ASSIGNED TASK:
Beginning with the line below that contains "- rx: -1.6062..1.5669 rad" and ending with the line that contains "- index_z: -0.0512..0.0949", copy every line exactly. Copy nothing else.

DATA TO PROCESS:

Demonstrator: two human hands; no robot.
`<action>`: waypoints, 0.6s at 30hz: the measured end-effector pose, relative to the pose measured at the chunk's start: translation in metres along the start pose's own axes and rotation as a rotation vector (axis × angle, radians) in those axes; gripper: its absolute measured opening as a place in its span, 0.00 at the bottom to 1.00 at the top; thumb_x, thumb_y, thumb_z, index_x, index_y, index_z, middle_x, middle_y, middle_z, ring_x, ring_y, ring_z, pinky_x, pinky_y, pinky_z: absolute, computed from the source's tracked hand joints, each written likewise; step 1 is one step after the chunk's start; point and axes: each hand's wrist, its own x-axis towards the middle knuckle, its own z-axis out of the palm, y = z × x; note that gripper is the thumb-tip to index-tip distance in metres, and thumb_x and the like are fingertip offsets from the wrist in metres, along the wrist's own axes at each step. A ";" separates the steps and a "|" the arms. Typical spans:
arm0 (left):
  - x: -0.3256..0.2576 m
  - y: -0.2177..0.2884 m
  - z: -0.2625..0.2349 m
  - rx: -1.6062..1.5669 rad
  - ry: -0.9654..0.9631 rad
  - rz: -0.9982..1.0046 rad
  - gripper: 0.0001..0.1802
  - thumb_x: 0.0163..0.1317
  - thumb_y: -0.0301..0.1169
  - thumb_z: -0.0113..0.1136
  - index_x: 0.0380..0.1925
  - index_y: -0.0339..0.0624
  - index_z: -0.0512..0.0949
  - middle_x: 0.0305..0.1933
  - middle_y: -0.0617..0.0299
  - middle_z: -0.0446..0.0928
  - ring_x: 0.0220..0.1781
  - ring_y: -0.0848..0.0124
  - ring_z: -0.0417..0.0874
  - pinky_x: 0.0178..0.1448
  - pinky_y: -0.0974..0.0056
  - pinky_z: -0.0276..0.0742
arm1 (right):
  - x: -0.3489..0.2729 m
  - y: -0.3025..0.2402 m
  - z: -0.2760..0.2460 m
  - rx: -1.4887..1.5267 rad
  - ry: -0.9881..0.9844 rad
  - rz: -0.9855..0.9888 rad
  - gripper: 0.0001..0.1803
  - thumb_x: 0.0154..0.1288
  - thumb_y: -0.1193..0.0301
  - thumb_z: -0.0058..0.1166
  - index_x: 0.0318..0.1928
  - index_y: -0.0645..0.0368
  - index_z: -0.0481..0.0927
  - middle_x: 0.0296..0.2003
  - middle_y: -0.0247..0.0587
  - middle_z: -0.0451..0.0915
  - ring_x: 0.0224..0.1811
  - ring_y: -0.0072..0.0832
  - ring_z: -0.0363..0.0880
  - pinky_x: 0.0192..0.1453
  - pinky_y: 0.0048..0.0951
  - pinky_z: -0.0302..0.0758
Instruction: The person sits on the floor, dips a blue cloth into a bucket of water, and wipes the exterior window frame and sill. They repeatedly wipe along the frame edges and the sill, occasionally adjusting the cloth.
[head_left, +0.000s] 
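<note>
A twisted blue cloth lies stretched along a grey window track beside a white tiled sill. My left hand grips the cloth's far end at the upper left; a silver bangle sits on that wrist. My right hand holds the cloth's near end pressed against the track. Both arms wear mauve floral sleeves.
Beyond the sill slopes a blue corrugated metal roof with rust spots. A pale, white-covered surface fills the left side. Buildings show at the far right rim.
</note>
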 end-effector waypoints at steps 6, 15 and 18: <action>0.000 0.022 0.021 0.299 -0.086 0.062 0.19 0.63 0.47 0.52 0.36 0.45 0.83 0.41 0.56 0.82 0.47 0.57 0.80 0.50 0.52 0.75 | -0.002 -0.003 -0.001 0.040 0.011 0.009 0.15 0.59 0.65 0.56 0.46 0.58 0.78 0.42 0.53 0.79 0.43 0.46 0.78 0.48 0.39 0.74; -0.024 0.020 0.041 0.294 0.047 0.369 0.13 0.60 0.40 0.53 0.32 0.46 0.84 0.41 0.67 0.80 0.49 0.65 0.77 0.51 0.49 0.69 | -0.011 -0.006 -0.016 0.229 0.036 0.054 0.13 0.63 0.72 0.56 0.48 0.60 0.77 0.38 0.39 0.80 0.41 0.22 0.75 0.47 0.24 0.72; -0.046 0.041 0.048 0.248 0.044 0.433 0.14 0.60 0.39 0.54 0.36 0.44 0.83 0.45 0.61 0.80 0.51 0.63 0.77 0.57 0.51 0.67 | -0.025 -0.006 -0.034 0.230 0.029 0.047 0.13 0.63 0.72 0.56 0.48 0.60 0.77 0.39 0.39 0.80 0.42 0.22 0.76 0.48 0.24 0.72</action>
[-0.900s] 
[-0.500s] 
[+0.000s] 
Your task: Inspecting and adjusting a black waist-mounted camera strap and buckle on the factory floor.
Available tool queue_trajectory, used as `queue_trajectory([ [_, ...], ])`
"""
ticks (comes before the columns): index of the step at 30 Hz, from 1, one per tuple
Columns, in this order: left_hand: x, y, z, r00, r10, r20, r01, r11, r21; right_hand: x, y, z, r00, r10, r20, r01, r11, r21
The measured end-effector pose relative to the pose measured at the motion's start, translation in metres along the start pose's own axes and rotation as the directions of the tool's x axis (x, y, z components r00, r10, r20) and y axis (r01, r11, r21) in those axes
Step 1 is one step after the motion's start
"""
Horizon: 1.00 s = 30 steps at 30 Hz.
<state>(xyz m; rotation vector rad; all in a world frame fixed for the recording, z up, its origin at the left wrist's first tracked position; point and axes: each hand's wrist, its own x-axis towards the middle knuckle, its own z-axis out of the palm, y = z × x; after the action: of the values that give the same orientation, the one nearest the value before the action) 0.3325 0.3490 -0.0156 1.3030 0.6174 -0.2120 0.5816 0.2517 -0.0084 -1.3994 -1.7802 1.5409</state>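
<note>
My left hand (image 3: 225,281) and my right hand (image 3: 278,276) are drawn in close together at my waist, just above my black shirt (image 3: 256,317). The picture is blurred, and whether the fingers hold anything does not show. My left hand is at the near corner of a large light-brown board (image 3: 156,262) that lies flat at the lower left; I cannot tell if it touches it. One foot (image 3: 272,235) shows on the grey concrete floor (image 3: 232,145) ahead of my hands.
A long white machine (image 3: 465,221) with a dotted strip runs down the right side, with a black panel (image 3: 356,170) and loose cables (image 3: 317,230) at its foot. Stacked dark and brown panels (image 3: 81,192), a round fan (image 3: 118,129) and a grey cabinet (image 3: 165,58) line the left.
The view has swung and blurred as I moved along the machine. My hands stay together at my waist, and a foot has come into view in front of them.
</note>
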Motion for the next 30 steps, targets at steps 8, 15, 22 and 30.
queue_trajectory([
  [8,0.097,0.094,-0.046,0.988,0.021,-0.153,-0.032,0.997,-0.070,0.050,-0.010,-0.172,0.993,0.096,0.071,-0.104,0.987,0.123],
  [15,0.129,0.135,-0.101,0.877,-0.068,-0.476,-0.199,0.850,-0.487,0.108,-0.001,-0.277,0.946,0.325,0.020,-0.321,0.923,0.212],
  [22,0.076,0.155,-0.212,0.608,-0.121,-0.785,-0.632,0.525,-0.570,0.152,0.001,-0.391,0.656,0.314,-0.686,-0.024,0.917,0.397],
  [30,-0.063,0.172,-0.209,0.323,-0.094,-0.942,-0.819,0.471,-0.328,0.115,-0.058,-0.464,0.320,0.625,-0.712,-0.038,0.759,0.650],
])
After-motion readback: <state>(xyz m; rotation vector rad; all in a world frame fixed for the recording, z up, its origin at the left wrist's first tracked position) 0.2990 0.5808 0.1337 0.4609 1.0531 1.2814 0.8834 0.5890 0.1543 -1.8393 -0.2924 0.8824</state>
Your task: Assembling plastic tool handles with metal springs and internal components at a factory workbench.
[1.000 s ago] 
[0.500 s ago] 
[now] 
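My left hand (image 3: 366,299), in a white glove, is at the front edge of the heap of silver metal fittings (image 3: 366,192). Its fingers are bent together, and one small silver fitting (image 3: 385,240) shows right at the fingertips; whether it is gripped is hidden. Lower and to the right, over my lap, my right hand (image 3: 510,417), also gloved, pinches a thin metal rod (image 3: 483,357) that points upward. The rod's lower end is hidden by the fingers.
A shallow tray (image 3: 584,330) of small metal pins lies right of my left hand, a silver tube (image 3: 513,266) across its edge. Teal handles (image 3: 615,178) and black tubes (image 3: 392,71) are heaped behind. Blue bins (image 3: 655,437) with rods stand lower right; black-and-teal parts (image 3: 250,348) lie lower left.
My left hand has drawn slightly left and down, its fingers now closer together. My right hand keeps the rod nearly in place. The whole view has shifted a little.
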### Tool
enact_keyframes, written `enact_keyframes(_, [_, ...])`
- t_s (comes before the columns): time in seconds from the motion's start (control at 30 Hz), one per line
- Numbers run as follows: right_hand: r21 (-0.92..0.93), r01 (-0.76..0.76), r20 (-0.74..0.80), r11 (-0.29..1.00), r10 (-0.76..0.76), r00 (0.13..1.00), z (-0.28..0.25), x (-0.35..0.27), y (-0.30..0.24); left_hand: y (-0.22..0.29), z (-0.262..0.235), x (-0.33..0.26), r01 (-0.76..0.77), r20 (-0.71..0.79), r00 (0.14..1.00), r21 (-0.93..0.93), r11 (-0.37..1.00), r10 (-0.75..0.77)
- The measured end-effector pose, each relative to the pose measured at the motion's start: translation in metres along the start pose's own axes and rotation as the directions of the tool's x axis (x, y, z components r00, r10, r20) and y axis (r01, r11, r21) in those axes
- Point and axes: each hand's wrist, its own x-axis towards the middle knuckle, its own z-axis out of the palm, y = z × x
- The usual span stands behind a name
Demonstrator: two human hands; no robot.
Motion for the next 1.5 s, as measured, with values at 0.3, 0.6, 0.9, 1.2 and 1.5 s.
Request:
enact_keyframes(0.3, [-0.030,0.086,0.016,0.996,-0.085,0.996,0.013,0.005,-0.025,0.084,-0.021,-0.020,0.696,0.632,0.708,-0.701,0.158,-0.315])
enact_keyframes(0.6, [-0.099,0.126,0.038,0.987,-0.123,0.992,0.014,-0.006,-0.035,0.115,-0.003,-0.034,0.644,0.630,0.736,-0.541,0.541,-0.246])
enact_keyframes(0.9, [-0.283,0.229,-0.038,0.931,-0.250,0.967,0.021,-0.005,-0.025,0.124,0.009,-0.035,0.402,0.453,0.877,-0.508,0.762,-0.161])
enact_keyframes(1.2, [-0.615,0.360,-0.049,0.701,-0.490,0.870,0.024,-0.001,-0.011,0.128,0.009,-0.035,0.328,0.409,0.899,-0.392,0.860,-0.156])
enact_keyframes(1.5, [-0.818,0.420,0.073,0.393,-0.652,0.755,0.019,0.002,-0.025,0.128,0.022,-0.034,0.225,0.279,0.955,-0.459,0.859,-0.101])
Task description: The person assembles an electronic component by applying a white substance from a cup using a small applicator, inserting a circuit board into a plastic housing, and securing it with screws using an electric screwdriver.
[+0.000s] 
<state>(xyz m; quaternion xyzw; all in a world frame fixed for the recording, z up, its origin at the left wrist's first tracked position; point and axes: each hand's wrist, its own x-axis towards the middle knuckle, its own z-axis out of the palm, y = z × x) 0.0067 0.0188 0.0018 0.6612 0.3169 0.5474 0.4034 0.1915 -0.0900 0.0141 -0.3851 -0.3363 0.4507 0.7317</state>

ANSWER AREA:
  - rx: -1.6062..1.5669 rad
  - ry: -0.9654..0.9631 rad
  - rz: -0.9982..1.0046 rad
  - gripper: 0.0001..0.1802
  - thumb_x: 0.0163..0.1317
  - thumb_y: -0.0301..0.1169
  - thumb_z: -0.0113..0.1136
  - index_x: 0.0380..0.1925
  - index_y: -0.0339..0.0624
  - index_z: -0.0512..0.0949

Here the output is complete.